Preventing Regressions
A practical guide to preventing regressions within the agent testing strategies topic.
What This Lesson Covers
Preventing Regressions is a key topic within Agent Testing Strategies. In this lesson you will learn what it is, why it matters, the mechanics behind it, and the production patterns that experienced agent engineers use. By the end you will be able to apply preventing regressions in real agent systems with confidence.
This lesson belongs to the Agent Operations category of the AI Agents track. Everything is grounded in patterns shipping in real production agent systems — not toy examples. The agents space moves fast, but the underlying principles are stable.
Why It Matters
Test agents the way you test code. Master unit tests for tools, integration tests for loops, snapshot tests for trajectories, and CI patterns that catch regressions.
The reason preventing regressions deserves dedicated attention is that the difference between an agent demo and an agent in production often comes down to the small decisions made here. Two teams using the same model and the same framework can ship wildly different reliability based on how well they execute on this technique. Understanding the underlying mechanics — not just copying a tutorial — is what lets you adapt when the stock approach falls over in your specific environment.
How It Works in Practice
Below is a worked example showing how to apply preventing regressions in real agent code. Read through it, then experiment by changing the parameters and observing the effect on your traces and outputs.
import pytest, json
from pathlib import Path
SNAPSHOTS = Path("agent_snapshots")
def assert_trajectory_matches(name: str, trajectory: list[dict]):
snap_path = SNAPSHOTS / f"{name}.json"
if not snap_path.exists():
snap_path.write_text(json.dumps(trajectory, indent=2))
pytest.skip("Created new snapshot")
expected = json.loads(snap_path.read_text())

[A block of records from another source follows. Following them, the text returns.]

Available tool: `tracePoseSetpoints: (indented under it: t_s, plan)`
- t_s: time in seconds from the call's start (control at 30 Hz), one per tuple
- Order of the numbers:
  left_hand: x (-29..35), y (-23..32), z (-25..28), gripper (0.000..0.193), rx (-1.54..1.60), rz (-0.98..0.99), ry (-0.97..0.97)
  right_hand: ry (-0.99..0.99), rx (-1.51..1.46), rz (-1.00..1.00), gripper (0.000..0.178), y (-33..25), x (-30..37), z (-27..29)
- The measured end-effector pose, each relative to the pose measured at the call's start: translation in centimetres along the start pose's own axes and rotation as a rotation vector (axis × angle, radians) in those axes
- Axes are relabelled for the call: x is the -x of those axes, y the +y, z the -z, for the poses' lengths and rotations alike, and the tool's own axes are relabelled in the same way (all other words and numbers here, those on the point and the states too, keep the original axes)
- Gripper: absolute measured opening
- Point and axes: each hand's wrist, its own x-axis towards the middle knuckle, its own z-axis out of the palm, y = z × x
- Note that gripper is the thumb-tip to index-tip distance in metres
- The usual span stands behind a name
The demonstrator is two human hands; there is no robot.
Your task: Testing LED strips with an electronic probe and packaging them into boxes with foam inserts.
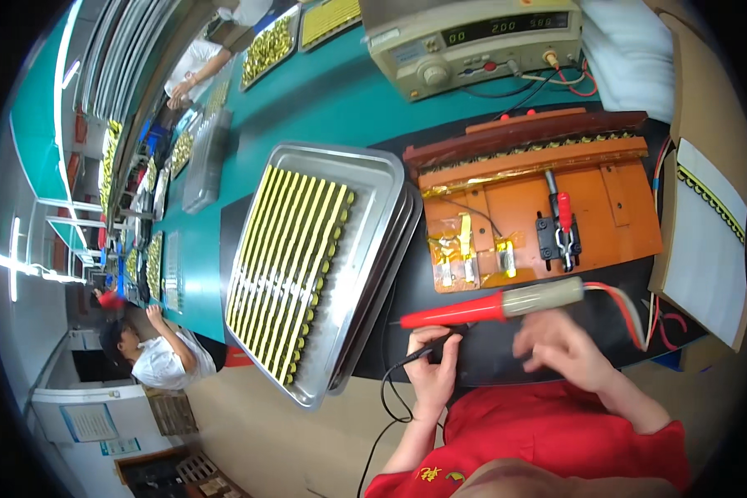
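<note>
My left hand [432, 378] is closed around a slim black probe [427, 352], whose black cable loops down beside my wrist. Just right of it, my right hand [566, 350] hovers over the black mat, slightly blurred, with loosely bent fingers apart and nothing visible in them. Above both hands lies a thick red test probe with a grey handle [494, 305], its tip pointing left. Beyond it is an orange test fixture [548, 207] with a red-handled toggle clamp [564, 214]. A row of small dark and yellow parts sits along the slot at its back.
Stacked metal trays [365, 178] on the left bear rows of yellow-striped parts [290, 266]. A bench tester [473, 46] with a lit display stands behind the fixture. At right, a cardboard box [705, 249] holds white sheets and one strip [710, 203]. Other people work farther left.
</note>
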Motion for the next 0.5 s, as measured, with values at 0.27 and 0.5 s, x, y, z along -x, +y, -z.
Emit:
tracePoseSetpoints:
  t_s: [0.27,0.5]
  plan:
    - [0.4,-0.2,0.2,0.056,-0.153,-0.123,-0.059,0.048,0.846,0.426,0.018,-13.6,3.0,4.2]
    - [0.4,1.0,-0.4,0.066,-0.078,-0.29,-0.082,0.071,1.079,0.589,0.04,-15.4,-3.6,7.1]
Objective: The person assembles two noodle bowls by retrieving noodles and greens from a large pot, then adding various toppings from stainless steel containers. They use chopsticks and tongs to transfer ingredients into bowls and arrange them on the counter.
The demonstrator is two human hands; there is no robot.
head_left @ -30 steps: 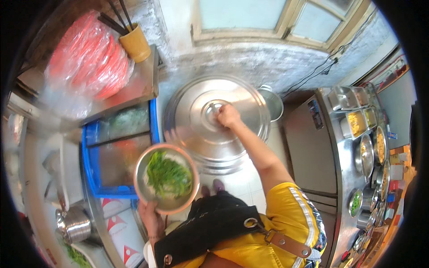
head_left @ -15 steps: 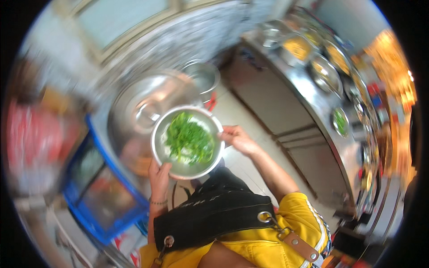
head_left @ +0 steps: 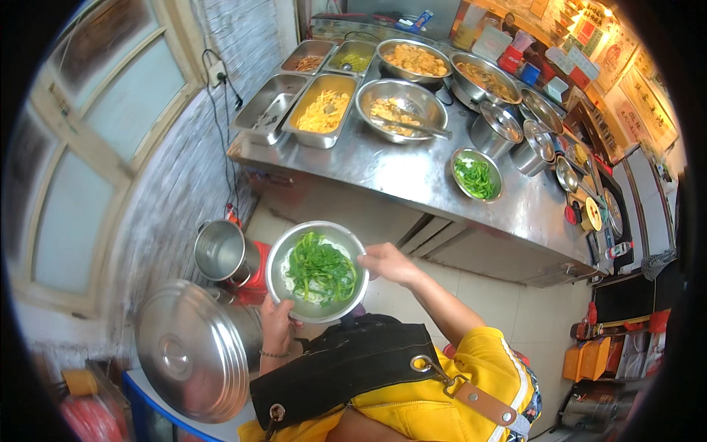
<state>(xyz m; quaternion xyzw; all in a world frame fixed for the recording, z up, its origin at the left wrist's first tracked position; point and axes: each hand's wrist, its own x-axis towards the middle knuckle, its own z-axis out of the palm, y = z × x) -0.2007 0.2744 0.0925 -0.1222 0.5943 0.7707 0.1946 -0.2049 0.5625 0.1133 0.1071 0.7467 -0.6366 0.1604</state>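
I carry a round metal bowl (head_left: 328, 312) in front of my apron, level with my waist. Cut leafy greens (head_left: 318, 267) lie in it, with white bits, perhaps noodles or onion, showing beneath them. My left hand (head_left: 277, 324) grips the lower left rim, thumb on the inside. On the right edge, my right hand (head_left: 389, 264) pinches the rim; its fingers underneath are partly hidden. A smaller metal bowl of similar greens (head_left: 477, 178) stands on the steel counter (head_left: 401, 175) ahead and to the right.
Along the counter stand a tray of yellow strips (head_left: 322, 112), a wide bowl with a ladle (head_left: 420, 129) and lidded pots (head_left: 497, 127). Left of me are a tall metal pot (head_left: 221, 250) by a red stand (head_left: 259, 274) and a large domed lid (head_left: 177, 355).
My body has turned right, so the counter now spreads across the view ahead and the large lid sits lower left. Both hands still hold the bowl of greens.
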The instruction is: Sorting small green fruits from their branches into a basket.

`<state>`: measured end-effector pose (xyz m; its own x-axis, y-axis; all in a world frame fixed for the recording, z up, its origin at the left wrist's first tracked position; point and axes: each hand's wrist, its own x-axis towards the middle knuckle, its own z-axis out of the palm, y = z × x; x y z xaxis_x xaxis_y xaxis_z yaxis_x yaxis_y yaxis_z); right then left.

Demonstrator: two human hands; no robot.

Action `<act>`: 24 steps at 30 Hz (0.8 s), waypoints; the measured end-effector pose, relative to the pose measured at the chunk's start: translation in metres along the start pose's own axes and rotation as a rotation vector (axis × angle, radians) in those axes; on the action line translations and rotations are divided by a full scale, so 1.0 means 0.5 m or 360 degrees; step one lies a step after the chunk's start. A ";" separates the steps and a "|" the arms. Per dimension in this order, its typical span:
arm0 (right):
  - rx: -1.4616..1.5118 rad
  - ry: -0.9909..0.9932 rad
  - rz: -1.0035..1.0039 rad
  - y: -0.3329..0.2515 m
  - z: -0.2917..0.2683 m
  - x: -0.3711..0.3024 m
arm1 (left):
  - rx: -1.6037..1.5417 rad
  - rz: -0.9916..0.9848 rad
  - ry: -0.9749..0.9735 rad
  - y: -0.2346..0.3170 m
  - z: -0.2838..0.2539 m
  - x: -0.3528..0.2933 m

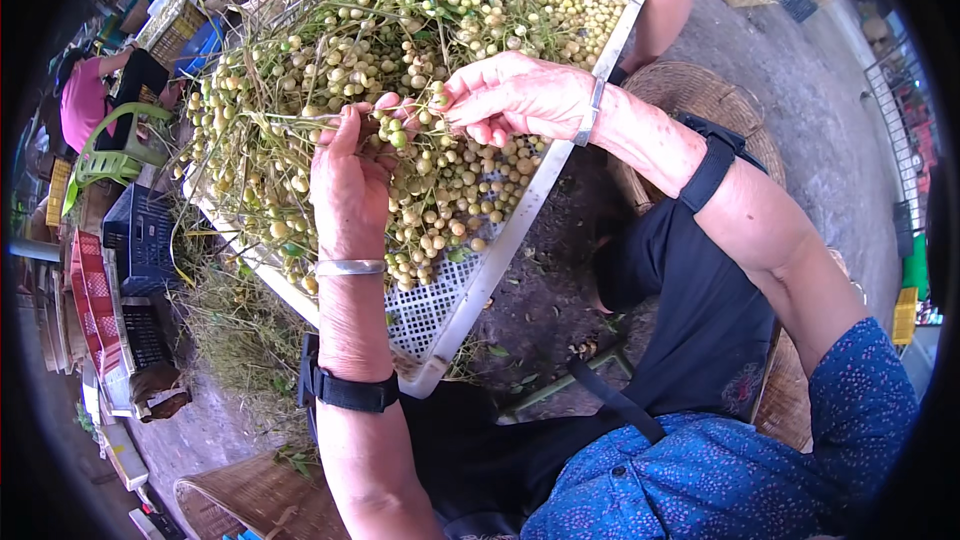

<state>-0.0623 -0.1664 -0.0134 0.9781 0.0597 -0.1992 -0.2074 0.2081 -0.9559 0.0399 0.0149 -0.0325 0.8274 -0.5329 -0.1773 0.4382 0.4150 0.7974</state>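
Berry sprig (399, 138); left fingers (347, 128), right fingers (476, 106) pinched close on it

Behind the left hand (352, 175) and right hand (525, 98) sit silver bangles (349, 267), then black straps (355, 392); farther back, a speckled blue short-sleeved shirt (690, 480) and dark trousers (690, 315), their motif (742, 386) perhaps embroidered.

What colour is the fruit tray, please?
The tray is white, as the head view shows best.

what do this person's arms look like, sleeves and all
The left arm has a silver bangle and, further up, a black strap; the right arm has a silver band, another black strap and a short blue sleeve with a small pale pattern. Both are ungloved.
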 end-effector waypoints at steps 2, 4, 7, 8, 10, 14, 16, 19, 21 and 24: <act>-0.0104 0.0039 -0.0027 -0.001 0.005 0.004 | -0.0022 0.0005 -0.0042 0.000 -0.003 0.001; -0.0276 0.0151 -0.0089 -0.008 0.019 0.001 | 0.0028 0.0001 -0.0074 0.004 -0.011 0.002; -0.0196 0.0299 -0.0097 -0.009 0.020 0.007 | 0.0038 -0.0013 -0.0011 0.006 -0.004 0.003; -0.0196 0.0302 -0.0095 -0.003 0.011 0.008 | -0.0068 -0.0016 -0.0017 0.003 0.001 -0.001; -0.0628 0.0323 -0.0166 0.003 -0.003 0.010 | -0.0103 -0.0007 -0.0047 0.001 0.004 0.000; -0.1922 0.0163 -0.0290 0.008 0.019 0.004 | -0.0125 -0.0004 -0.0093 0.001 -0.009 0.012; -0.1646 0.0038 -0.0068 0.000 0.018 -0.006 | -0.0135 0.0007 -0.0086 0.006 -0.003 0.010; -0.0991 0.0014 0.0115 -0.048 -0.027 -0.036 | -0.0208 -0.0081 -0.0017 0.005 0.007 0.011; -0.0761 0.0053 -0.0009 -0.080 -0.073 -0.058 | -0.0248 -0.0113 -0.0150 0.007 -0.004 0.020; -0.0600 0.0146 -0.0102 -0.119 -0.139 -0.121 | -0.0352 -0.0142 -0.0345 -0.001 -0.010 0.015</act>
<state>-0.1083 -0.2503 0.0404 0.9898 -0.0327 -0.1390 -0.1425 -0.1659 -0.9758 0.0476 0.0141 -0.0372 0.6985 -0.7093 -0.0953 0.5912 0.4969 0.6353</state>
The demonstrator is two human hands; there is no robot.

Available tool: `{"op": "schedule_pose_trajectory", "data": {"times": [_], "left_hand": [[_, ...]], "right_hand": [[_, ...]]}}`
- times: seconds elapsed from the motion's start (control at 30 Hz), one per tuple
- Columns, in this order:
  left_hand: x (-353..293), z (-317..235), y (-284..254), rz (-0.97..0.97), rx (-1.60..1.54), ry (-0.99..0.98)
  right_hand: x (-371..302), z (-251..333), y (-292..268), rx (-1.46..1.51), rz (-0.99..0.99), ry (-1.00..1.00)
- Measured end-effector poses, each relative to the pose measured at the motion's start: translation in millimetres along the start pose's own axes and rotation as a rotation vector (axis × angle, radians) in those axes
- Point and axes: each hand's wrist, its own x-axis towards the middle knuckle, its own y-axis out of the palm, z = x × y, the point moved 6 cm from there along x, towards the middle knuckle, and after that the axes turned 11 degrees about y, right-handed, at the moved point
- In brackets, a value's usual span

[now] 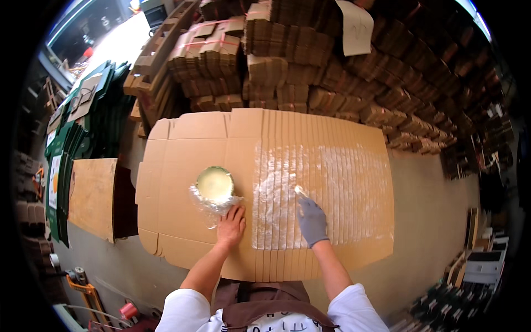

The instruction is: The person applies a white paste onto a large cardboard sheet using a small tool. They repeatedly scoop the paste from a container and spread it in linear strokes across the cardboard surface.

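A: Bottom centre, a brown apron [260, 310] and white sleeves, both forearms reaching up the frame. What's the left hand [231, 226] doing?

B: It's bare, lying open and flat on the cardboard [182, 221], fingers spread, just below the glue bowl [214, 184]. It grips nothing.

A: And the bowl?

B: Left of centre on the sheets, round, green-rimmed, full of pale paste, sitting on crumpled clear plastic [213, 207].

A: Over to the right hand [312, 221]!

B: Grey glove, closed around a small brush [300, 192], its tip touching the fanned flaps [310, 182] at mid-frame. White streaks shine across those overlapped strips, out to the right.

A: Background?

B: Bundled brown cartons [332, 66] are stacked across the top, green boxes [83, 127] sit upper left, and a loose board [94, 196] lies at the left.
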Motion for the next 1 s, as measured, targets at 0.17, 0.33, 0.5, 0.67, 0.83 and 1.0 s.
{"op": "schedule_pose_trajectory", "data": {"times": [0.17,0.33,0.5,0.67,0.83,1.0], "left_hand": [[6.2,-10.6,0.5,0.038,-0.037,-0.011],[3.3,-7.9,7.1,0.072,-0.035,-0.035],[-0.4,-0.7,4.8,0.147,-0.080,-0.076],[5.1,-0.3,3.3,0.169,-0.078,-0.076],[-0.3,4.7,1.1,0.145,-0.070,-0.027],[1.0,3.7,-3.1,0.103,-0.080,-0.001]], "right_hand": [[5.6,26.4,15.3,-0.136,0.069,-0.229],[80.2,-49.0,-31.8,-0.081,-0.156,-0.008],[54.4,58.0,19.8,-0.075,-0.023,-0.410],[126.7,-29.9,-4.4,-0.074,-0.050,0.048],[85.2,117.0,-44.5,0.161,0.011,-0.299],[44.2,202.6,-1.5,0.147,0.238,-0.652]]}}
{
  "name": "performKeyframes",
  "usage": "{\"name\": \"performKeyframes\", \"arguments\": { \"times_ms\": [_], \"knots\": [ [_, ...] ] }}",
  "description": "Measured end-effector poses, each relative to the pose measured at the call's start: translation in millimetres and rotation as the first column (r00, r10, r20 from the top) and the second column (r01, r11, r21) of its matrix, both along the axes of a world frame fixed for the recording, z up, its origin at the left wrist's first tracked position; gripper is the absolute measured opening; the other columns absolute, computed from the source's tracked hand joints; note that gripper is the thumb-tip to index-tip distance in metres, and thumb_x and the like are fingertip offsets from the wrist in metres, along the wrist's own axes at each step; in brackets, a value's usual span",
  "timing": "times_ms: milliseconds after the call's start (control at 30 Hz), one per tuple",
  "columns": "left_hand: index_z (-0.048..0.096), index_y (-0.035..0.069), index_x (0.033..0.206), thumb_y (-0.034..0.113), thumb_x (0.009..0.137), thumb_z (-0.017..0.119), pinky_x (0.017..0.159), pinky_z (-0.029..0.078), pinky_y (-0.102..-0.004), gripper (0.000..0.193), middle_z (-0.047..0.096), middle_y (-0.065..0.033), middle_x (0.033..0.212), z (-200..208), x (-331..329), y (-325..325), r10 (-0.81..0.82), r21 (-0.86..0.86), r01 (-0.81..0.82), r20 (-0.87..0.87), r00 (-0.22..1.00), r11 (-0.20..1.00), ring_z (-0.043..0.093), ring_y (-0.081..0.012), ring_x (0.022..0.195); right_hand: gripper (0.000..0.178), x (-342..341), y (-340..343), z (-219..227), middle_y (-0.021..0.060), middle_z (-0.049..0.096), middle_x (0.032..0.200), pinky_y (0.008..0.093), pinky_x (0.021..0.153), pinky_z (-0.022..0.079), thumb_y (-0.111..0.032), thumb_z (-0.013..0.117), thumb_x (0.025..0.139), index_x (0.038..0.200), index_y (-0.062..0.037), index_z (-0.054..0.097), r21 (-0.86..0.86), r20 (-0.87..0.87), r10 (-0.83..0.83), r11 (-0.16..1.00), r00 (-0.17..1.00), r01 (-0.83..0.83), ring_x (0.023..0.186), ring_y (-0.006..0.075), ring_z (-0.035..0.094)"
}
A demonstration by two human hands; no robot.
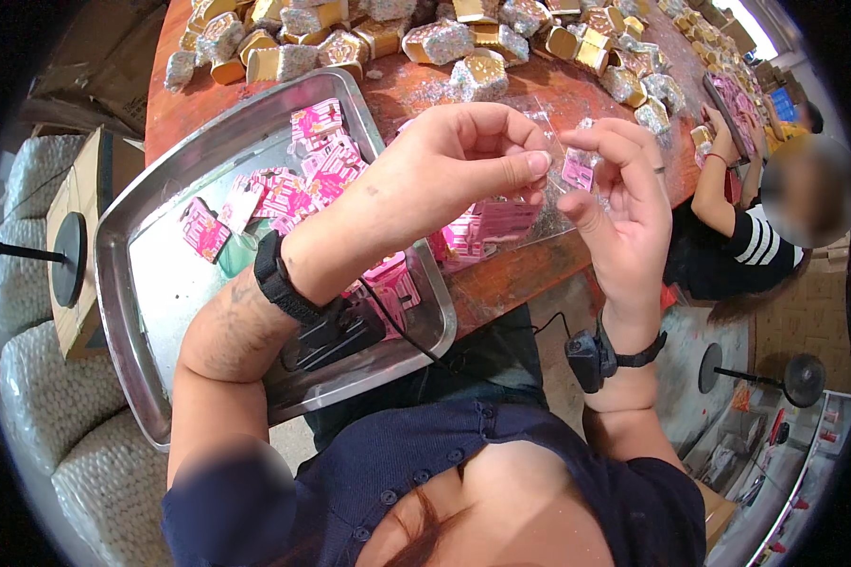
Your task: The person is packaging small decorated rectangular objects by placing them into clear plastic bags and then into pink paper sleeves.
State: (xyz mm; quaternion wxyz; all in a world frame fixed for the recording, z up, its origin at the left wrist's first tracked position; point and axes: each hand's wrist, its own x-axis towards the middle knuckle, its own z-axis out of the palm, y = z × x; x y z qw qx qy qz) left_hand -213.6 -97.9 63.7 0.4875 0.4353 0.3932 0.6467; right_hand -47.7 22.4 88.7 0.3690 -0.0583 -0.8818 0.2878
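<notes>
My left hand (463,156) pinches the edge of a small clear plastic bag (560,194) between thumb and fingertip. At the bag's other side, my right hand (624,194) has its fingers curled and thumb against the film. A small pink printed card (578,171) shows at the bag, close to the right fingers; whether it is inside is hard to tell. Below the hands lies a stack of pink cards (492,225) on the table, partly covered by my left wrist. To the left, a metal tray (128,373) holds many loose pink cards (336,170).
Gold boxes (383,38) with glittery pale coverings are heaped along the far side of the red-brown table (501,288). A co-worker (738,231) sits at the right, handling pieces over a dark tray (728,104). Wrapped white bundles (52,383) stand on the left.
</notes>
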Motion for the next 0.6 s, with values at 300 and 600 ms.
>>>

# Compare tool call sequences (ignore exact arg values that drift)
expected_seq = [s["tool"] for s in expected if s.get("tool")]
actual_seq = [s["tool"] for s in trajectory if s.get("tool")]
assert expected_seq == actual_seq
def test_search_then_summarize():
trajectory = run_agent("Summarize recent AI news")
assert_trajectory_matches("search_summarize", trajectory)
Step-by-Step Walkthrough
- Set up the environment — Install the relevant SDK or framework and have your model API keys ready. For agents that use tools, also wire up any external services they will call.
- Define the agent contract clearly — What is the agent supposed to accomplish? What tools does it have? What is it forbidden from doing? Sloppy contracts produce sloppy agents.
- Pick the right model and parameters — Not every agent step needs a frontier model. Routing cheap tasks to small models is often the biggest single cost lever you have.
- Instrument from day one — Wire up tracing (LangSmith, Phoenix, OpenTelemetry) before you write the second feature. Debugging an unstrumented agent loop at 2am is misery.
- Iterate on real failure modes — Build an eval set from your actual production failures, not from synthetic happy-path examples. The hard cases are where the wins live.
When To Use It (and When Not To)
Preventing Regressions is the right tool when:
- You need a repeatable, measurable approach — not a one-off experiment
- The agent volume justifies the engineering effort to set it up properly
- You have clear evals to know whether the technique improved outcomes
- Your latency and cost budget can absorb the overhead it adds
It is the wrong tool when:
- A simpler agent (or no agent at all, just a workflow) already meets your quality bar
- You do not yet have any eval signal — build the eval first
- The added complexity will outlive your willingness to maintain it
- You are still iterating on the core agent contract — stabilize that first
Production Checklist
- Are all agent traces captured (inputs, tool calls, outputs, latency, tokens)?
- Is there an eval set drawn from real production examples that exercises this technique?
- Do you have iteration caps, token budgets, and cost ceilings so a runaway loop cannot blow up your bill?
- Is there a clear human escalation path for tasks the agent cannot or should not handle?
- Have you red-teamed the agent against prompt injection and tool abuse for this technique?
- Does the cost and latency overhead make sense at your real traffic, not just at the demo?
Next Steps
The other lessons in Agent Testing Strategies build directly on this one. Once you are comfortable with preventing regressions, the natural next step is to combine it with the patterns in the surrounding lessons — that is where compound returns kick in. Agent skills are most useful as a system, not as isolated tricks.